The Latest Employee Perk? An Affordable Home.
Source: ADP, S. Mitra Kalita
Photo: Affordable Housing
Why won’t they come back?
Bosses are in regular consternation over why it’s so hard to get staff back into the office. Many are focused on luring employees through promises of staff bonding, enhanced creativity, and “midweek mixers,” but a more effective strategy may be to pivot to two less sexy but arguably more powerful bargaining chips: commute times and affordable housing.
One survey shows saving money and time spent commuting are the most important factors for those who want to work remotely, sharing the top spot with childcare. What’s an employer to do to attract talented workers who can’t afford to live nearby?
Help them afford it—or, in some cases, build it for them.
That’s the increasing realization of companies across industries, regions, and sizes. This current moment seems the right time for a grander experiment around affordable employer-sponsored housing. The pandemic only underscored desires for flexibility and deeper ties with one’s family, colleagues, and neighborhood. At the same time, most of the market is inaccessible to the typical buyer; a Redfin report found only one in five homes was affordable last year to a median-income US household, compared to two in five in 2021.
That has stark implications for an employer’s ability to recruit talent. “The limited availability of quality affordable housing is an impediment to team members and their families,” says Juriana Sperandio, human resources head at JBS USA, a food-processing company. “We saw many examples of team members having to look in communities an hour or more away from our facilities for housing, due to the lack of affordable options close by.”
JBS is one example of a company now offering housing programs—with units for workers to rent or own—as an employee benefit. And some startups, such as Landed, are working with employers in industries such as education, healthcare, and the public sector to make housing affordability less of an impediment to hiring and retaining workers.
Those organizations join several others, such as Meta and Elon Musk’s Tesla, Boring, and SpaceX, in linking the hunt for talent with the hunt for housing—some to greater extremes than others.

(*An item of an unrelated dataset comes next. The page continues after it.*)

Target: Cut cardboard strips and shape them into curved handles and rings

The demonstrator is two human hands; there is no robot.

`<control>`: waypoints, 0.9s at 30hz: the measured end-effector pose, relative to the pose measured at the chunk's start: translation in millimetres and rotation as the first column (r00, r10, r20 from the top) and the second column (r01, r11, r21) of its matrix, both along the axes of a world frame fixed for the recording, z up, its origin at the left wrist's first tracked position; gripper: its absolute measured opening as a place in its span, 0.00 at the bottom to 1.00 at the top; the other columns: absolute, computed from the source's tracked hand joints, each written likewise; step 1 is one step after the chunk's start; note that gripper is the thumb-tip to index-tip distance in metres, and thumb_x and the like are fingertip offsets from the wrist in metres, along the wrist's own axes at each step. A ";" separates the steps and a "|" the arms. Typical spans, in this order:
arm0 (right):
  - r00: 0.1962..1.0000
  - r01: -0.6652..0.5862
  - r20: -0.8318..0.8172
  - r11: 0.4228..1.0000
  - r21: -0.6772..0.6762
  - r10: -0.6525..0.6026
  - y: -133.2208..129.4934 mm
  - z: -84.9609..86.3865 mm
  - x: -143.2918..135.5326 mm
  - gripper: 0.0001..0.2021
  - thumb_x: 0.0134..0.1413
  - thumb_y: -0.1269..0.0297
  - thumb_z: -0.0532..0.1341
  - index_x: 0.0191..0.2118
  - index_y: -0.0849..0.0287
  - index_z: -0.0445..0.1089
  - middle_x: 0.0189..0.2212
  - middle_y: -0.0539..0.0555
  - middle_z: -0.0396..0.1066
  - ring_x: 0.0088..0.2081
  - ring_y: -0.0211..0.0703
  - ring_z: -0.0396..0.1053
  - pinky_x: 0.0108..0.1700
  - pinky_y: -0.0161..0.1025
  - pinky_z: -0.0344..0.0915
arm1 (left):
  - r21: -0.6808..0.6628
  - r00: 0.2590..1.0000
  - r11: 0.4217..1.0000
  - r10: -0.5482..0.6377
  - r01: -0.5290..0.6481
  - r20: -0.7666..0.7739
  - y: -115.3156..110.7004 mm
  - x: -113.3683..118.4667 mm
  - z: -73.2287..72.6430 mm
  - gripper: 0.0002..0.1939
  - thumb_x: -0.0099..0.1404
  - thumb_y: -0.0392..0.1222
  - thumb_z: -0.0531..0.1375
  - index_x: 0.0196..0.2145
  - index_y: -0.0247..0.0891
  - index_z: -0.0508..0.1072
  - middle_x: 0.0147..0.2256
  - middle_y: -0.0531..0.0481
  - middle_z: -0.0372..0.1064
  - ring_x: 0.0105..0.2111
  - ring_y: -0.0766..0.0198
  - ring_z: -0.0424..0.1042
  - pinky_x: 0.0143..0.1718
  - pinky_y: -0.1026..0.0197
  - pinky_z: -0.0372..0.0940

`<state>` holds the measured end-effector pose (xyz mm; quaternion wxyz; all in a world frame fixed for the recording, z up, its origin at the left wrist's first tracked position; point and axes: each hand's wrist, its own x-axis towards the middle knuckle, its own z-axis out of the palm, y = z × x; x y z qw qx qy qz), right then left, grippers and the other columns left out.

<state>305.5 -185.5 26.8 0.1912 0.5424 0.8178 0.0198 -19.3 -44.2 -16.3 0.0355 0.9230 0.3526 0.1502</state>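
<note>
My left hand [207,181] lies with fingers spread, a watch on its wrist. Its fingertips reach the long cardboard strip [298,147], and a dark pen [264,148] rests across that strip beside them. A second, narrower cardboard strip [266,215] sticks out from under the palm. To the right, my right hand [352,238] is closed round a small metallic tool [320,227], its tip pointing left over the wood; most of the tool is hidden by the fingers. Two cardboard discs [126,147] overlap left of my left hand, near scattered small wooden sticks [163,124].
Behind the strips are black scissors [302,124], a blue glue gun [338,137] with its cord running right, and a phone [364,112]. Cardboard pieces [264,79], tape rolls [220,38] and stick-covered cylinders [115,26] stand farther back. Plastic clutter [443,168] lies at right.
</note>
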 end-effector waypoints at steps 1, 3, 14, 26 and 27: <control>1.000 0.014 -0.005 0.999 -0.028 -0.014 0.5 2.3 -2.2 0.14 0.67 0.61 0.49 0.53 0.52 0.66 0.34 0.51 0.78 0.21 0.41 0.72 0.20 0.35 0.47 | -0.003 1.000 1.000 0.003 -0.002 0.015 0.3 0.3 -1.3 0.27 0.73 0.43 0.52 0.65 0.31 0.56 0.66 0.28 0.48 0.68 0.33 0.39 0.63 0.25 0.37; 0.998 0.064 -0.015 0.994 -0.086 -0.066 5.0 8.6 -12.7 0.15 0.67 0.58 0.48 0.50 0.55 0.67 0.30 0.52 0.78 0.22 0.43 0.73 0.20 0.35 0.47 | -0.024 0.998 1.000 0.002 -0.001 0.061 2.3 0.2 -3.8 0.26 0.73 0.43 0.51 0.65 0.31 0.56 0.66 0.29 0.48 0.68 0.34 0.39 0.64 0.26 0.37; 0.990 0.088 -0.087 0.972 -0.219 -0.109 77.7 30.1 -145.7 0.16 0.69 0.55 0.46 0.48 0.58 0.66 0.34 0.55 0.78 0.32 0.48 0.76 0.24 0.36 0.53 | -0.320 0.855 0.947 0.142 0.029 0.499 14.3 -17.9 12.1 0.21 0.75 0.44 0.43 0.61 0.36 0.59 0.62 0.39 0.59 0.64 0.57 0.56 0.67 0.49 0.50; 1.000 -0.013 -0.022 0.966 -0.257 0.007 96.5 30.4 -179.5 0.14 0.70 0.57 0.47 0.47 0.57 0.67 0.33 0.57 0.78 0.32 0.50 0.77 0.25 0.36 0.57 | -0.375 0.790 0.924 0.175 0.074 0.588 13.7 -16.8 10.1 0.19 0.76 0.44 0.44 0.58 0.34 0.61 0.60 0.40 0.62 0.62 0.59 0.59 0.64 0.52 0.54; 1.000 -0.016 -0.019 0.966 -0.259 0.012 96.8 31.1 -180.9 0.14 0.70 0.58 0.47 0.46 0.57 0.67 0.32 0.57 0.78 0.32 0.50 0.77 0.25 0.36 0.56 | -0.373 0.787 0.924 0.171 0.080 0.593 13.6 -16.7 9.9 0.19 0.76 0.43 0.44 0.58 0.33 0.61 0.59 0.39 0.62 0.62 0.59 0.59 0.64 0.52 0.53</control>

Musk plans a community along the Colorado River, outside Austin, Texas, for his workers to live. Overseas, company-sponsored housing is more common; India, for example, boasts worker “colonies” in diverse sectors as oil and mining, banking and dairy. To be sure, the downside of company towns and labor being concentrated in one area also has been well-documented, leading to suppressed wages and less job mobility. In other forms, though, employer-sponsored housing can also be a retention driver and a pathway to otherwise-elusive homeownership.